◆ **The task**: Your output should be each line from the material below that has the word "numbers".

◆ **Dataset entries**:
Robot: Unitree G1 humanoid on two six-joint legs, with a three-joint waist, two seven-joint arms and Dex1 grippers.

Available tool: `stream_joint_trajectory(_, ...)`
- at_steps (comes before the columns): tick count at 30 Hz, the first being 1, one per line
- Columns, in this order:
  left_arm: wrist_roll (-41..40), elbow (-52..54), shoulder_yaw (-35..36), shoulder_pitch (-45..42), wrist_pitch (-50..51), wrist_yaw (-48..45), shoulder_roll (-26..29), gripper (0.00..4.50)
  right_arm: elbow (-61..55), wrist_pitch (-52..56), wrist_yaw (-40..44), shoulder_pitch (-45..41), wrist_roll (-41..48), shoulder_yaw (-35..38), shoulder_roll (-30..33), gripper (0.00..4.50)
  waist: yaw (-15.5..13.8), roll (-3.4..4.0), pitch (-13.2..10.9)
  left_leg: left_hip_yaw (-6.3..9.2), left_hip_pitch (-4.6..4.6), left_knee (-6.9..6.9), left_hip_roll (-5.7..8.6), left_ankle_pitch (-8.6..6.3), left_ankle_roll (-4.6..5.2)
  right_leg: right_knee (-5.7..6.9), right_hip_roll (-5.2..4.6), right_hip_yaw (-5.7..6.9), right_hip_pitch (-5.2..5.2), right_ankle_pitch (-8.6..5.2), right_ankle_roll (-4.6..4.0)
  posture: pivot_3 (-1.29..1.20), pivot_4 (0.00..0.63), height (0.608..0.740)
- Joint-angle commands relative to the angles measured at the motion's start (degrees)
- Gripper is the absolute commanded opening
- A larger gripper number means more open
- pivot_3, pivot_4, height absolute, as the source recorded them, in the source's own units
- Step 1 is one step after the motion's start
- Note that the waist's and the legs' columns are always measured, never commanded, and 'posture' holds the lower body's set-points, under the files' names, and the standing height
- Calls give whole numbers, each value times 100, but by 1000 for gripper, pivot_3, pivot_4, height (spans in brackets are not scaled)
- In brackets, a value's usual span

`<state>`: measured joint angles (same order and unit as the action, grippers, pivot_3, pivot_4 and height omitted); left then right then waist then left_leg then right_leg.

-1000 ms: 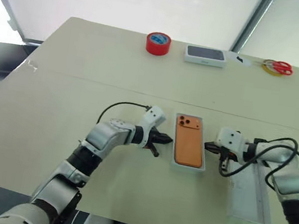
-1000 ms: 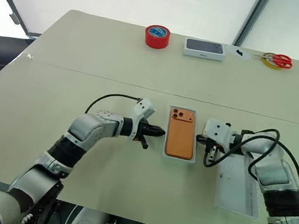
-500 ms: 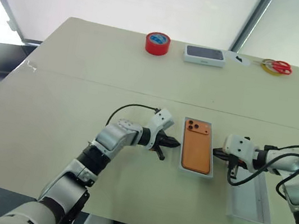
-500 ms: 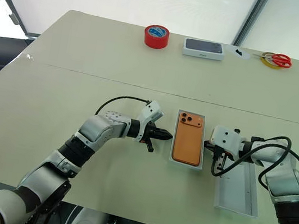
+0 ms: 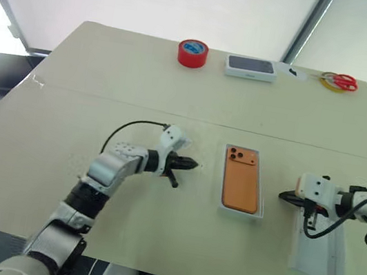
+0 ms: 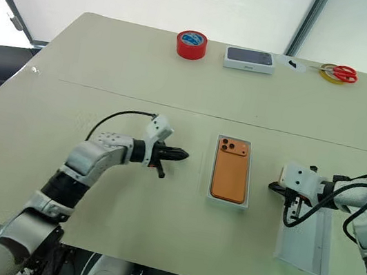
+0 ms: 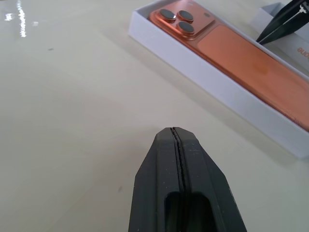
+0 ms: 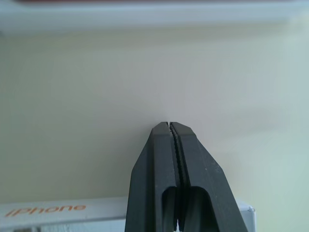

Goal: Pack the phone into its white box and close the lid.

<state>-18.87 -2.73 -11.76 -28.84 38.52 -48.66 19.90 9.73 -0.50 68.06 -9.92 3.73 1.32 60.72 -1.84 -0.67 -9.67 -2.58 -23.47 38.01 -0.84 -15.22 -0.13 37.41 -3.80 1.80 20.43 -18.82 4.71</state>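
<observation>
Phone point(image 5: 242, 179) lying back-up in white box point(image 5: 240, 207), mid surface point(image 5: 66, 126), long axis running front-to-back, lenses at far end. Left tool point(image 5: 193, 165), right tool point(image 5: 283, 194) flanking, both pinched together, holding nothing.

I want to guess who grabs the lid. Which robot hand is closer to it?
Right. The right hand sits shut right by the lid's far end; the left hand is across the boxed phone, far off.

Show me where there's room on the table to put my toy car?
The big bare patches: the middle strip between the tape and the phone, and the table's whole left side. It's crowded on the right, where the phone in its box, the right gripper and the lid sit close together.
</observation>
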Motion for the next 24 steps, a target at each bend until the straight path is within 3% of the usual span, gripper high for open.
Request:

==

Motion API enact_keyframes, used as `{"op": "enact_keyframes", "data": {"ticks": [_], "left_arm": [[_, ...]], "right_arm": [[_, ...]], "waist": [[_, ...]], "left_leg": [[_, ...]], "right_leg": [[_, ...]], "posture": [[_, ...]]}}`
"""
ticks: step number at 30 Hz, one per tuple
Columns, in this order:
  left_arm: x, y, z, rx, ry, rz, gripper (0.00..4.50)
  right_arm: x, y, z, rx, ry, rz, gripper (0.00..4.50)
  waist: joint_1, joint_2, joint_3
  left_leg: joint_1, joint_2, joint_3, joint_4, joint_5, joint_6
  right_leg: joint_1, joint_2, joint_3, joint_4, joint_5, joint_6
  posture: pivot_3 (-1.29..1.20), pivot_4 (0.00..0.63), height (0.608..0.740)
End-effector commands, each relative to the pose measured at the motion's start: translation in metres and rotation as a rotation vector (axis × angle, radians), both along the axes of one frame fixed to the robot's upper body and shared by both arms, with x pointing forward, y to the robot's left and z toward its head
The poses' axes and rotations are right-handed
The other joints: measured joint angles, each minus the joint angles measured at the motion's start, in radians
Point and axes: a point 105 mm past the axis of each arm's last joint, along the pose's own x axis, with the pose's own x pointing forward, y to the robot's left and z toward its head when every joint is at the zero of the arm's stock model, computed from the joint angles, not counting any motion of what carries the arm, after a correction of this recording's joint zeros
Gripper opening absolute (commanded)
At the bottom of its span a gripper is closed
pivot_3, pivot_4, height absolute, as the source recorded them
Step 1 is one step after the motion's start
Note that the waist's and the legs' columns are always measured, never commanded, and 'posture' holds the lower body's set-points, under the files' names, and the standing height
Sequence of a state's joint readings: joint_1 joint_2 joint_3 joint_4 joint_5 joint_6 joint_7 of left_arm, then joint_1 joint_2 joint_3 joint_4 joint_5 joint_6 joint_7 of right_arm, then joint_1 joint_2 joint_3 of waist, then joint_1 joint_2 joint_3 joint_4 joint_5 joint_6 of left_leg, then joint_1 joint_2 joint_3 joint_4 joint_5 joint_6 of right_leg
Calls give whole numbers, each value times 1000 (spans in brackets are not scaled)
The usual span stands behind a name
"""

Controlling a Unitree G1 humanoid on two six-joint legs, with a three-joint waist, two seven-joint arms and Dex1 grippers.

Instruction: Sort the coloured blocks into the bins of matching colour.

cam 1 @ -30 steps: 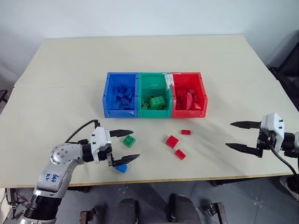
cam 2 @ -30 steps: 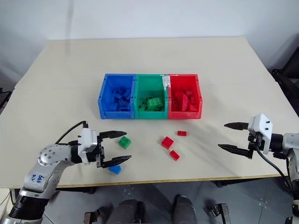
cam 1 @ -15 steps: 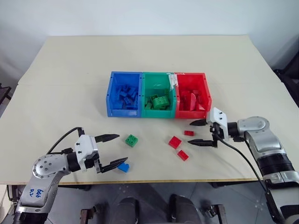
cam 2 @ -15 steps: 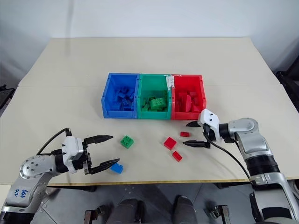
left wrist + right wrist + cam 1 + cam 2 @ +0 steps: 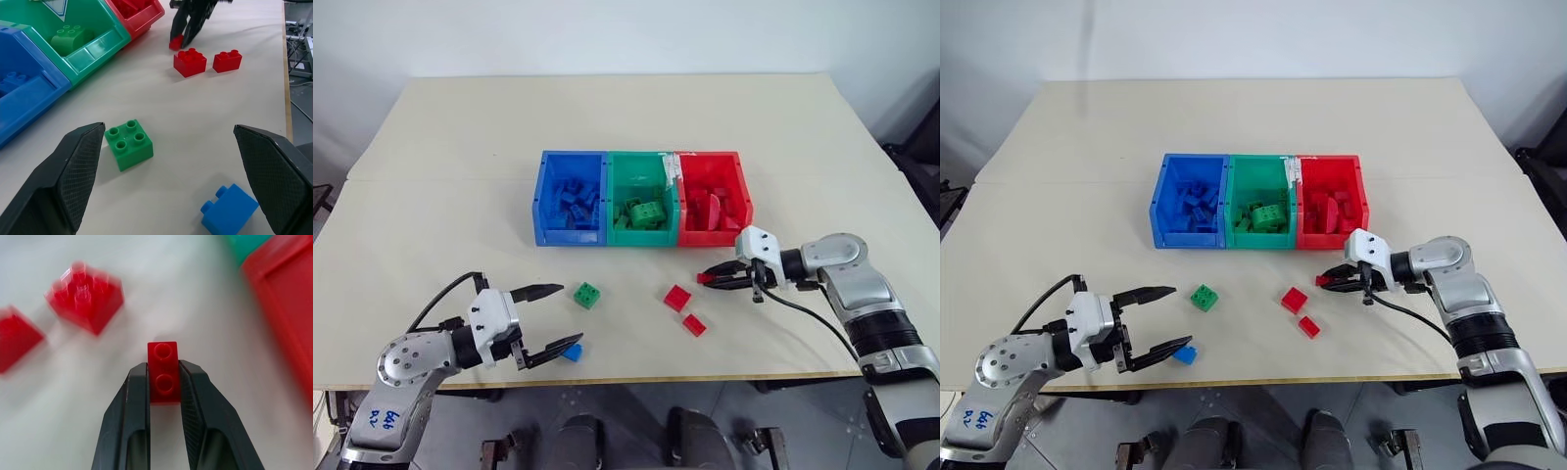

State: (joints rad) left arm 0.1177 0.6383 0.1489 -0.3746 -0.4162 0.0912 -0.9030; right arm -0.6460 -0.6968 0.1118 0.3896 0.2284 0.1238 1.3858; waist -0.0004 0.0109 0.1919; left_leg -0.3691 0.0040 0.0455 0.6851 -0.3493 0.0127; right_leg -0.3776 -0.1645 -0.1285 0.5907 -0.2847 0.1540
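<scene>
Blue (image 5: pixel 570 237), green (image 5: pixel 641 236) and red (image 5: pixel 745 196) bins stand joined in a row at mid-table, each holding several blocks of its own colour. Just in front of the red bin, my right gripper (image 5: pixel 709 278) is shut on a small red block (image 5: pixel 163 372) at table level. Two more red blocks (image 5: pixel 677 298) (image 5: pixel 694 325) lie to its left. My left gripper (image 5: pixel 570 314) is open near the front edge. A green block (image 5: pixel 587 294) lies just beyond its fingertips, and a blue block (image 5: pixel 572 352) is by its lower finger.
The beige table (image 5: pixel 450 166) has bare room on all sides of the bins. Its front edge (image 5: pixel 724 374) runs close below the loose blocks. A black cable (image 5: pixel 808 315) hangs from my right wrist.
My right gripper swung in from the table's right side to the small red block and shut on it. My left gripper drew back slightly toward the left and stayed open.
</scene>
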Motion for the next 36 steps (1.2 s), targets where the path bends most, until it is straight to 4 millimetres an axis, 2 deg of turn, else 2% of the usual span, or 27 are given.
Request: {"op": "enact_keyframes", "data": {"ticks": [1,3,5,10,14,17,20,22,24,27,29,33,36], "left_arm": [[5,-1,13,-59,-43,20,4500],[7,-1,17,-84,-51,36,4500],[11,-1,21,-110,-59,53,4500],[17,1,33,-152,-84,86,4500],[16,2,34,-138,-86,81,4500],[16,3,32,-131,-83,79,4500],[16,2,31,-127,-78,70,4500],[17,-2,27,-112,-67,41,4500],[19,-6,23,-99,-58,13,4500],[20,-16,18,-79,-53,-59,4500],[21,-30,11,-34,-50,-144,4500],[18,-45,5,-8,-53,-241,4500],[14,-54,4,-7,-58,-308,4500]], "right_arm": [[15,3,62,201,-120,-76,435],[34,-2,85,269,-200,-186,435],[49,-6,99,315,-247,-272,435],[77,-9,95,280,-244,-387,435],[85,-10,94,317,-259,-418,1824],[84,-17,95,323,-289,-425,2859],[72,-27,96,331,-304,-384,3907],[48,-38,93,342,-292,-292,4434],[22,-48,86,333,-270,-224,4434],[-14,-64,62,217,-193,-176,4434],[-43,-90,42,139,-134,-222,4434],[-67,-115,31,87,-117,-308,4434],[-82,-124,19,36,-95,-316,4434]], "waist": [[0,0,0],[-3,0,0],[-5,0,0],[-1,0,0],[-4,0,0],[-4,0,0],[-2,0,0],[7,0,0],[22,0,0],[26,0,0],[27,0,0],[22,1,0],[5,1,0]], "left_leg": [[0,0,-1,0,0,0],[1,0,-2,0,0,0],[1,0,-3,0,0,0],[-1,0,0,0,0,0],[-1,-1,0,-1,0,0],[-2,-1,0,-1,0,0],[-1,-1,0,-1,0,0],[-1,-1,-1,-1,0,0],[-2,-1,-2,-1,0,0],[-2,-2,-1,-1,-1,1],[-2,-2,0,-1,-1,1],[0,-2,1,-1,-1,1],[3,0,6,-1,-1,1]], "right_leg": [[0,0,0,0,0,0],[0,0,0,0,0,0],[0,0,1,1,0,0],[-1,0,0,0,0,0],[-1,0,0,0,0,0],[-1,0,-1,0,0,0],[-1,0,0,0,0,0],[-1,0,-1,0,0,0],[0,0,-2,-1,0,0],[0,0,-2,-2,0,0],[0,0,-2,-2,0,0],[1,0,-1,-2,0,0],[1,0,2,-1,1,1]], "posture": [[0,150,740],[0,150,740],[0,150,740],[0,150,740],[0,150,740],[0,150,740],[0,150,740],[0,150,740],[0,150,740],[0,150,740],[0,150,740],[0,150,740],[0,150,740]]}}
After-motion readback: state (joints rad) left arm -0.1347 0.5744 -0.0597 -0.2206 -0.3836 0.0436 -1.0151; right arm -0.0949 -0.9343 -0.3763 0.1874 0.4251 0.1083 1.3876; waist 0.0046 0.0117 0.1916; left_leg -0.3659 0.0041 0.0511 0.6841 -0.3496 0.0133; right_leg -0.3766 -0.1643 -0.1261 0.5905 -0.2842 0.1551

◆ **Reply to the exercise**:
- Calls give whole numbers, each value times 100, but by 1000 for gripper, pivot_3, pivot_4, height (spans in brackets are not scaled)
Calls give whole numbers, each value times 1000 (spans in brackets are not scaled)

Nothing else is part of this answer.